When I wrote the original No Secrets Handbook of Kite Trains back in 1990 (and the original Trains article in the Jan/Feb ’99 issue of Kitelife) I included in the back of the booklet, diagrams of my favorite kite trains as shown in Eiji Ohasi’s excellent book “Kite Trains Making” published in 1981. Sorry to say, my copies of the Ohasi san diagrams left something to be desired. Especially “incomprehensible” were the conversions from the metric measurements of Eiji Ohasi’s. Kitelife’s Editor John Barresi has taken the time to correct those bad graphics (you can click them to enlarge), which I greatly appreciate, and I’m sure you will also!
My favorite, and most numerous kite train shape is the Diamond. Much of that personal preference lies in the diamond being the most recognizable “Kite Shape” to 100% of the non-kitelfiers in the world. The fact that the diamond is also the easiest shape to make might have something to do with that as well.
The Arrow Kite Train is more difficult to construct, and when you use the connecting pair of tails to each kite, the flying difficulty increases drastically. (In high wind speeds the individual kites can twist on the line making a “spaghetti bowl” of kites and tails) When the Arrow Train flys correctly it truly defines the term “Aerial Artwork.”
The Lozenge Kite Train has a unique look in the air.

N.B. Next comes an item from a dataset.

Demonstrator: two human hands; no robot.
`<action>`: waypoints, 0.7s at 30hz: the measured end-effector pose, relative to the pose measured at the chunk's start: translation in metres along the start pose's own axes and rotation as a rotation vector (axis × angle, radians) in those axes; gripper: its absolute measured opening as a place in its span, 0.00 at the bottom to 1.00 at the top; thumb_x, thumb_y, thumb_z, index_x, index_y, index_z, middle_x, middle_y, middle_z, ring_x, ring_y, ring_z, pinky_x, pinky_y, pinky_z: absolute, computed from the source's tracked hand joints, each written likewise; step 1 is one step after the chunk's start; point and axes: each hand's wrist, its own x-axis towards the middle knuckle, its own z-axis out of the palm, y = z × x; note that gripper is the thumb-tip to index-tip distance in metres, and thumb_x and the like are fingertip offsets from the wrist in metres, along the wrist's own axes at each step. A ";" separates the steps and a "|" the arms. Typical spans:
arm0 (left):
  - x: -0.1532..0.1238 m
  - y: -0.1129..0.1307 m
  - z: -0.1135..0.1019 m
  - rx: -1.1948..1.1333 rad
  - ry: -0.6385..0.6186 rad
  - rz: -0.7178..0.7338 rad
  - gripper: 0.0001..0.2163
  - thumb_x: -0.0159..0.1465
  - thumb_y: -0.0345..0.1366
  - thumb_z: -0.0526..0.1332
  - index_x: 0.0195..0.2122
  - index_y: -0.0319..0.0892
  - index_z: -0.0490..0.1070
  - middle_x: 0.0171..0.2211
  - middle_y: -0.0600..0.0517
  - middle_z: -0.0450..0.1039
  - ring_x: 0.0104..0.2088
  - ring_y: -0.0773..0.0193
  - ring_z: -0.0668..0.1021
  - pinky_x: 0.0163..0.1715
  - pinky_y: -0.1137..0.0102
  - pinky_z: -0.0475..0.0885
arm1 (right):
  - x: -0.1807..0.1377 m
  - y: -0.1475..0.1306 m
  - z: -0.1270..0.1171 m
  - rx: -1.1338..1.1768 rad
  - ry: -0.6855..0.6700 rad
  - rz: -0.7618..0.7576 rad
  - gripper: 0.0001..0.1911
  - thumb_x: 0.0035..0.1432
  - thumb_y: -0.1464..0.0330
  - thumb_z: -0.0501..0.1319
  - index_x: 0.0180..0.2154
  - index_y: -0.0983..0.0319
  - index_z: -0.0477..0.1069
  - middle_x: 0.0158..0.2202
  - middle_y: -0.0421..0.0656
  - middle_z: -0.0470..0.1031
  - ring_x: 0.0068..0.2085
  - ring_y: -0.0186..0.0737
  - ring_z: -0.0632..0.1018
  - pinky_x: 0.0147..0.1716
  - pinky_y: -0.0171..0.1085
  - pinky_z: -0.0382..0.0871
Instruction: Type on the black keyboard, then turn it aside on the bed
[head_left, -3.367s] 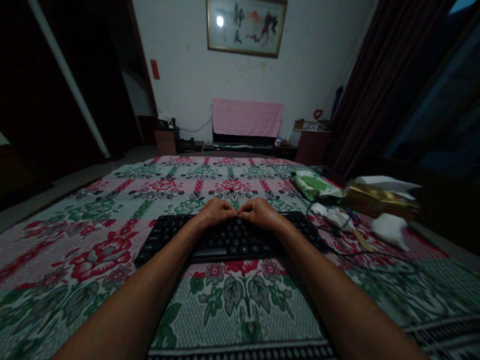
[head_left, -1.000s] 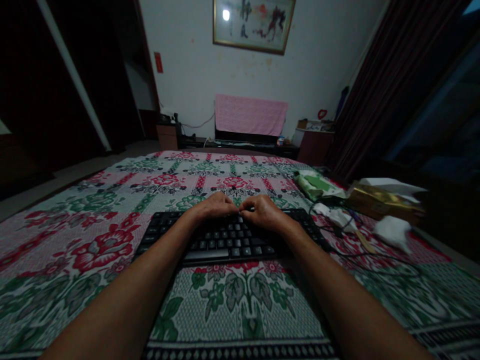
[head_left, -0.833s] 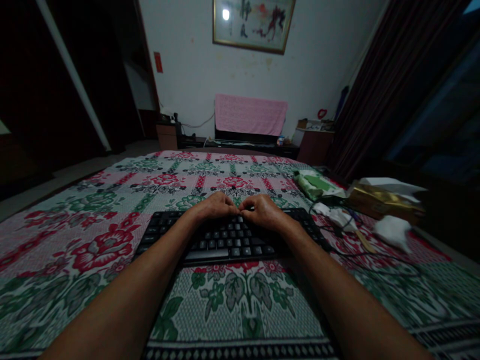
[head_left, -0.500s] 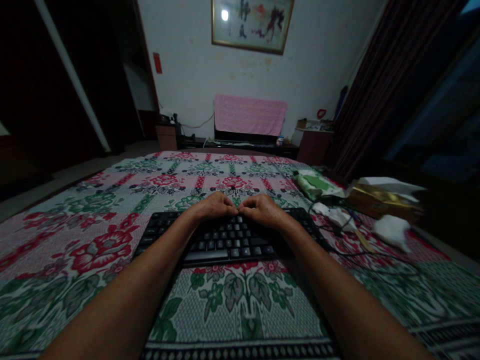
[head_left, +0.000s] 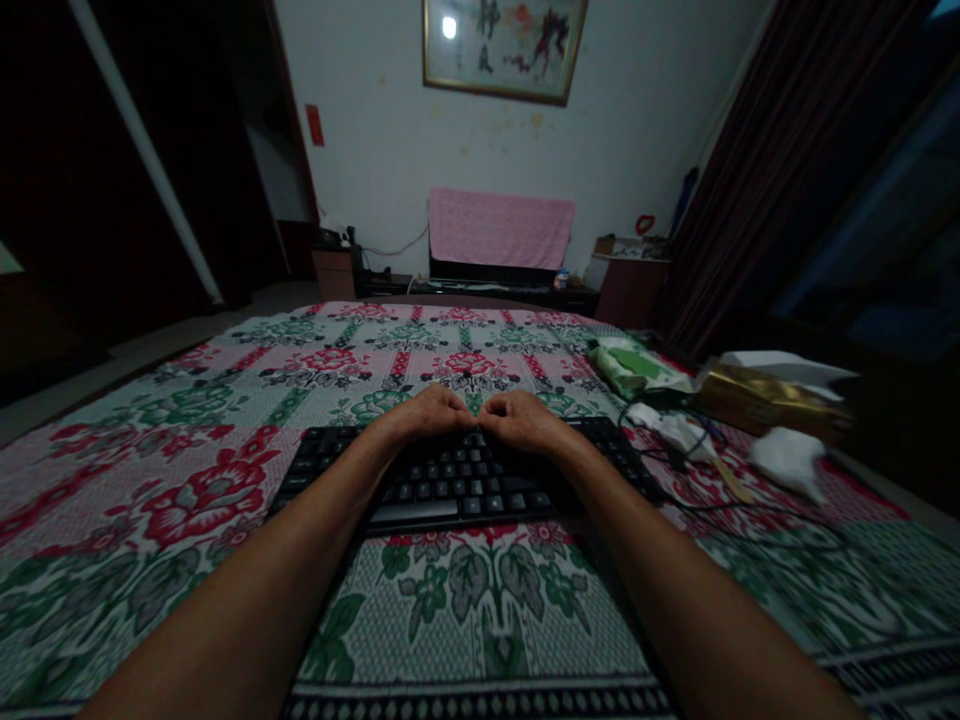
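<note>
A black keyboard [head_left: 457, 480] lies on a bed covered with a floral spread [head_left: 187, 480]. Both my hands rest on its far rows, side by side. My left hand [head_left: 430, 412] and my right hand [head_left: 523, 420] meet at the thumbs near the keyboard's middle. The fingers of both are curled down and pressed together over the keys. Their tips are hidden behind the knuckles, so whatever is between them does not show. My forearms reach in from the bottom of the view.
To the right on the bed lie a green-and-white packet [head_left: 634, 368], a black cable [head_left: 720, 505], crumpled white tissue [head_left: 784, 460] and a golden box [head_left: 765, 398]. Beyond the bed stands a low cabinet with a pink cloth [head_left: 501, 228]. Dark curtains hang at the right.
Both hands stay on the same spot of the keyboard, with only slight finger and head movement.
</note>
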 end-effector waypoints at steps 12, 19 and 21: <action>-0.001 0.012 0.001 0.079 0.114 -0.043 0.12 0.43 0.38 0.58 0.25 0.34 0.72 0.13 0.57 0.61 0.14 0.76 0.59 0.14 0.77 0.53 | 0.000 -0.011 -0.010 0.014 -0.067 0.169 0.12 0.44 0.65 0.52 0.23 0.66 0.69 0.19 0.39 0.66 0.21 0.28 0.65 0.17 0.27 0.51; 0.000 0.008 0.000 0.054 0.086 0.026 0.13 0.43 0.39 0.58 0.24 0.34 0.72 0.14 0.56 0.62 0.14 0.76 0.59 0.14 0.77 0.53 | -0.001 -0.012 -0.010 0.023 -0.064 0.191 0.12 0.44 0.65 0.51 0.24 0.66 0.70 0.19 0.39 0.66 0.21 0.28 0.65 0.17 0.27 0.52; 0.001 0.007 0.000 0.058 0.082 0.035 0.12 0.43 0.39 0.58 0.24 0.34 0.72 0.13 0.57 0.61 0.14 0.76 0.59 0.14 0.78 0.53 | 0.000 -0.010 -0.009 0.035 -0.064 0.197 0.12 0.43 0.66 0.51 0.24 0.66 0.70 0.19 0.39 0.66 0.22 0.28 0.66 0.18 0.27 0.53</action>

The long “stick and brush” tails have an appearance that is unique for a kite train. The main drawback with the Lozenge Train is the rather large carrying case you need to construct to get the train to the field. My box resembles a Guitar case.
The title “Tricolor” for the Triangle Kite Train is lost in a one color (B & W) diagram. Ohasi-san divided the main sail into three separate triangles of color. (My train is heat sealed Red, Yellow, and Blue mylar) The optical illusion created by the three colors gives the appearance of a totally different shape to the kites (Not flat, but more solid or cellular appearing)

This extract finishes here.